Loading whole filelist into memory

Donovan Baarda abo@minkirri.apana.org.au
Fri, 29 Mar 2002 21:39:30 +1100

On Thu, Mar 28, 2002 at 12:12:02AM -0800, Ben Escoto wrote:
> Another thing I wanted feedback on was how to process filelists.  For
> technical reasons it would be a lot easier for me to read the whole
> filelist into memory and sort it, instead of, say, reading a line,
> backing up that file, reading the next line, etc.  The main
> differences would be:

generally, reading a whole filelist is much simpler. However, it also does
chew memory, and it also extends the time-gap between when a file is
"scanned" and when it is backed up.

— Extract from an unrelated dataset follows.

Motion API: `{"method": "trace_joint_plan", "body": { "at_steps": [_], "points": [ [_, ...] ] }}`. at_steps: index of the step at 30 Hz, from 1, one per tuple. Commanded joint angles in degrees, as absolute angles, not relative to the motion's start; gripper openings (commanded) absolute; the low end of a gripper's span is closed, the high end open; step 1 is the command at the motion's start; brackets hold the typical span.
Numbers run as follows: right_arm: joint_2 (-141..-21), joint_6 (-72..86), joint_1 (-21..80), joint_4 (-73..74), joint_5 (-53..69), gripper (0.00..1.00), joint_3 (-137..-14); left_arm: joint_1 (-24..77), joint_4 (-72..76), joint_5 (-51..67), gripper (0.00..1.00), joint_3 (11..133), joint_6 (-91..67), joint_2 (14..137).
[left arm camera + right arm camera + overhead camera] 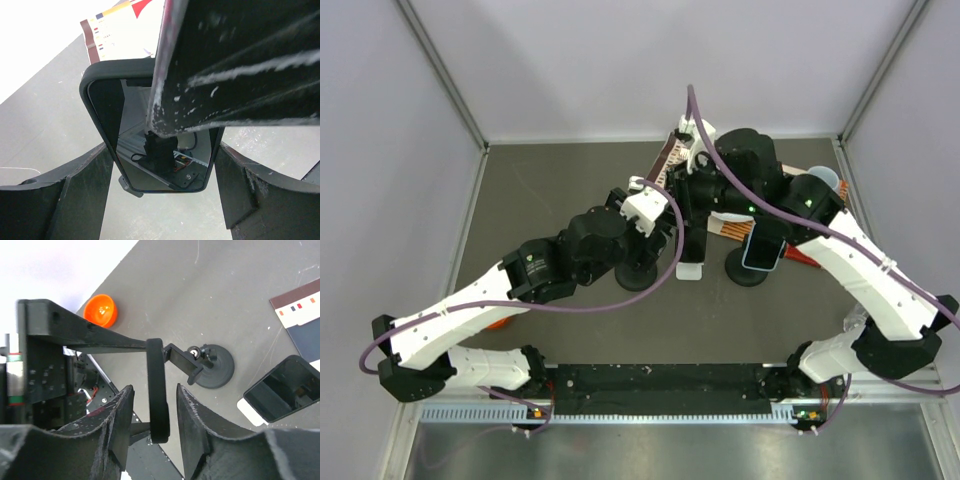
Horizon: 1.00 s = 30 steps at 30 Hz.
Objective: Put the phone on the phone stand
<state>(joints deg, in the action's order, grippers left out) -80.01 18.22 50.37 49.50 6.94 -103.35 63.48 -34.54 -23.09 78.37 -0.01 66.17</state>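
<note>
The phone [106, 112], in a dark case with a reflective screen, is held above the table. My left gripper [164, 150] is shut on it across its width, one finger on each long side. In the right wrist view the phone [157, 385] stands edge-on between the jaws of my right gripper [154, 389], which is open with a gap on either side. In the top view the left gripper [665, 225] and the right gripper [700, 197] meet and hide the phone. The white phone stand [690, 270] sits just in front of them. A dark phone-shaped slab [280, 390] overlaps the stand [244, 411].
A black pole stand with a round base [216, 369] and a clamp head stands close beside the held phone. Another phone-shaped slab [761, 250] sits over a second black base [748, 276]. A magazine [302, 310] lies behind, and an orange ball [100, 310] sits at the left.
</note>
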Motion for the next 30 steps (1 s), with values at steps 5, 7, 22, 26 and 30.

This means you are more likely to hit
the "file has changed/disapeared/appeared between scanning and backing up"

> Also, --exclude-from-filelist wouldn't make much sense if the entire
> filelist couldn't be read first.

not entirely true... a smart scanner can exclude files and skip whole
directories as it scans.

Currently my "dirscan.py" module builds and returns a big python list of all
matching files. This was so you could do things like; 

for file in scan(startdir,selectlist):
    do something...
I'm thinking of changing/extending this so that it can be used to process
files as they are scanned. The simplest approach would be to introduce an
os.walk() style command that applies a function to each matching file as it
finds them. A probably better way would be for me to delve into how things
like xrange work to see if I could implement something like it.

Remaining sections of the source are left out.